Long-term health monitoring of adults, babies and small children without concern for skin injury or allergic reactions is the aim of a project at Georgia Tech, which has produced a stretchy patch that can broadcast electrocardiogram (ECG), heart rate, respiratory rate and motion activity data.
Connections are to gold skin-like electrodes through printed conductors that can stretch with the medical film in which they are embedded.
“This health monitor has a key advantage for young children who are always moving, since the soft conformal device can accommodate that activity with a gentle integration onto the skin,” said Georgia Tech biomedical engineer Woon-Hong Yeo. “This is designed to meet the electronic health monitoring needs of people whose sensitive skin may be harmed by conventional monitors.”

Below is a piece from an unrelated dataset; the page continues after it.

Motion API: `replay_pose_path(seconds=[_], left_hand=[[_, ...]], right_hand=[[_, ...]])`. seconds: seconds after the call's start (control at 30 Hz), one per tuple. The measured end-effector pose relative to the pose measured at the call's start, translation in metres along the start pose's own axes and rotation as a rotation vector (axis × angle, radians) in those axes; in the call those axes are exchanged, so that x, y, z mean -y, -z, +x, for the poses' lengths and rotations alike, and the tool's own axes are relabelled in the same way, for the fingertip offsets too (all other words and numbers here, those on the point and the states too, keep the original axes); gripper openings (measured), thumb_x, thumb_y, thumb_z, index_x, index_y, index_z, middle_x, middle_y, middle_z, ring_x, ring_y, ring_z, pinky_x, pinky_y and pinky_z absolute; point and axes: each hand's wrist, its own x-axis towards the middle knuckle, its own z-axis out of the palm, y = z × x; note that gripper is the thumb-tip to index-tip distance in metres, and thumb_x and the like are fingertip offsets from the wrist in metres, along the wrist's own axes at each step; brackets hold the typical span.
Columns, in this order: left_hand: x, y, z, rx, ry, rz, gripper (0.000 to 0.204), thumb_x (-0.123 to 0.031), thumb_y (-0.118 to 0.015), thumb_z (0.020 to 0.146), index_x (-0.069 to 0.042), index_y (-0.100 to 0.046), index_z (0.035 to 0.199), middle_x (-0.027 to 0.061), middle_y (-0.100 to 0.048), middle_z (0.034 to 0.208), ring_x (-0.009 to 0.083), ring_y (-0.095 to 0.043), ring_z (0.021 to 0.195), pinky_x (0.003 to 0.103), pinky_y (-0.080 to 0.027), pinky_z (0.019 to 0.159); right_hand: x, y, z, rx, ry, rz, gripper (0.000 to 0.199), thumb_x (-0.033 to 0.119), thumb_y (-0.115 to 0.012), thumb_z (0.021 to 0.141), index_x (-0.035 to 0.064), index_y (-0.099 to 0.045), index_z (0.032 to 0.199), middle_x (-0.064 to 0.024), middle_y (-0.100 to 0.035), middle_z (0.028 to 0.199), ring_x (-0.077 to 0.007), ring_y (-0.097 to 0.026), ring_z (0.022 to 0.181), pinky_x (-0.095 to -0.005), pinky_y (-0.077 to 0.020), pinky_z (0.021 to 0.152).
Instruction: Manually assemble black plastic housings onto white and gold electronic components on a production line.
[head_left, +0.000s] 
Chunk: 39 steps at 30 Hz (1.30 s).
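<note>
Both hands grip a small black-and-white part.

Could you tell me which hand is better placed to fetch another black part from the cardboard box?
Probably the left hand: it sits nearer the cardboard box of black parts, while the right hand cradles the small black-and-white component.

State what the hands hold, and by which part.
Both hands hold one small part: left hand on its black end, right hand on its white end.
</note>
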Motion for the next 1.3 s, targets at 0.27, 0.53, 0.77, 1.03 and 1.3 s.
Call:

“When you put a conventional electrode on the chest, movement from sitting up or walking creates motion artifacts that are challenging to separate from the signals you want to measure,” said Yeo. “Because our device is soft and conformal, it moves with the skin and provides information that cannot be seen with the motion artifacts of conventional sensors.”
Overall, it is 75mm in diameter – although a smaller version is in the pipeline – and uses three electrodes to pick-up signals.
Thin-film mesh-like copper tracks provide connections through the soft substrate, and a strain-isolated soft substrate interfaces flexible parts with the inflexible chip assembly.
Two versions have been developed: The soft elastomer medical film version, approved for use in wound care and can be used for up to two weeks, and one based on medical tape and designed for short-term use in hospitals.
“The devices are completely dry and do not require a gel to pick up signals from the skin,” Yeo explained. “There is nothing between the skin and the ultrathin sensor, so it is comfortable to wear. The membrane is waterproof, so an adult could take a shower while wearing it.”
Long-term connection means long-term recording of ECG data, opening the door to AI analysis.
“We use deep learning to monitor the signals while comparing them to data from a larger group of patients,” Yeo said.
As well as a smaller version, the team is planning to add monitoring for temperature, blood oxygen and blood pressure.